Problem description: From the very first line down to the line containing "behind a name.", write out the material exactly as it appears, and no more.
---------- Input data
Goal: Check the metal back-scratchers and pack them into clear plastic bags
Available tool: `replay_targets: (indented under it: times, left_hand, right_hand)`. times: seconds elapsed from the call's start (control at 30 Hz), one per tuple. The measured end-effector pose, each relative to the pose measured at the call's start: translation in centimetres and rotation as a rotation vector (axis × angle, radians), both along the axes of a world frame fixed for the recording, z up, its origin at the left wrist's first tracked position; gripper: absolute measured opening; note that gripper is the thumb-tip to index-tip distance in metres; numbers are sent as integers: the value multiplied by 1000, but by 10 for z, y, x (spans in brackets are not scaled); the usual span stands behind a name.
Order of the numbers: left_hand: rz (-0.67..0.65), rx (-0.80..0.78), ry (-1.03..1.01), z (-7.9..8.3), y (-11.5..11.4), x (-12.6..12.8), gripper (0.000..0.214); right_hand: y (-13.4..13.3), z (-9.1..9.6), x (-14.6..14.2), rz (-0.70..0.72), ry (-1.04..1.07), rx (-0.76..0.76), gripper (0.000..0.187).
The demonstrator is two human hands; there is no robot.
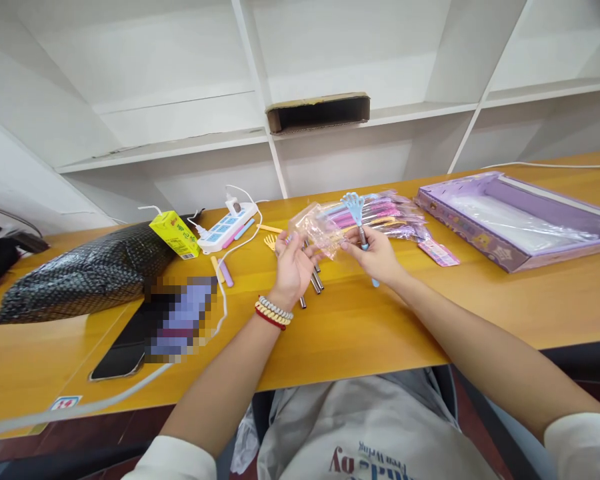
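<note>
My left hand (293, 267), with bead bracelets at the wrist, pinches a small clear plastic sleeve (316, 228) just above the wooden desk (370, 320). My right hand (375, 255) is closed round the handle of a blue hand-shaped back scratcher (355, 210), its claw pointing up beside the sleeve. Several metal rods (314, 280) lie on the desk under my left hand. Behind my hands lies a pile of pink and purple wrapped scratchers (385, 213).
A purple box lid (520, 220) sits at the right. At the left lie a black patterned bag (85, 273), a yellow carton (175, 235), a white power strip (227, 227) with cables, a phone (125, 353) and loose pastel pieces (223, 272). White shelves (280, 133) stand behind.
</note>
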State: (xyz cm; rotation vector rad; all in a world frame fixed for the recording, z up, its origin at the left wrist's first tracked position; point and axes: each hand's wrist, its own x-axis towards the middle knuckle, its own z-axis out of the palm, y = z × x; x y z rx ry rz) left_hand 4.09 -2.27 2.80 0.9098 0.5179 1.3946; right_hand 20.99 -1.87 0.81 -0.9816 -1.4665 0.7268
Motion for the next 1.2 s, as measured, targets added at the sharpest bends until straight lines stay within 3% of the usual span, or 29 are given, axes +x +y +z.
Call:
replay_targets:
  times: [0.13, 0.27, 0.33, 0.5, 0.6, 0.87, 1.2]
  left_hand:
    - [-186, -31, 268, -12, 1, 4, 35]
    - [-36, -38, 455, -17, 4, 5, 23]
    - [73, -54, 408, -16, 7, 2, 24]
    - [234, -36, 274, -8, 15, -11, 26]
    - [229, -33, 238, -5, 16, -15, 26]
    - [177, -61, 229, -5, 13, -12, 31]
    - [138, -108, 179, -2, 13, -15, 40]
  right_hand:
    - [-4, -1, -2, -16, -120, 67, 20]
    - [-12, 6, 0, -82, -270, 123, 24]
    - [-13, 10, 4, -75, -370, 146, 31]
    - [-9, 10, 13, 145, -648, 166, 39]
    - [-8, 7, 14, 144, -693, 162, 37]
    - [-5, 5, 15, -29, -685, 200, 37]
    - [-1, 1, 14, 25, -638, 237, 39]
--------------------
Answer section:
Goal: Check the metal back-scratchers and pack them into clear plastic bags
Available tool: `replay_targets: (indented under it: times, left_hand, right_hand)`. times: seconds elapsed from the call's start (control at 30 Hz), one per tuple. The measured end-effector pose, each relative to the pose measured at the call's start: translation in centimetres and rotation as a rotation vector (axis × angle, radians), both along the axes of a world frame fixed for the recording, z up, its origin at the left wrist's first tracked position; gripper: absolute measured opening; note that gripper is the thumb-tip to index-tip distance in metres; numbers are sent as integers: the value multiplied by 1000, but by 10 for z, y, x (spans in brackets are not scaled); the usual span stands behind a name.

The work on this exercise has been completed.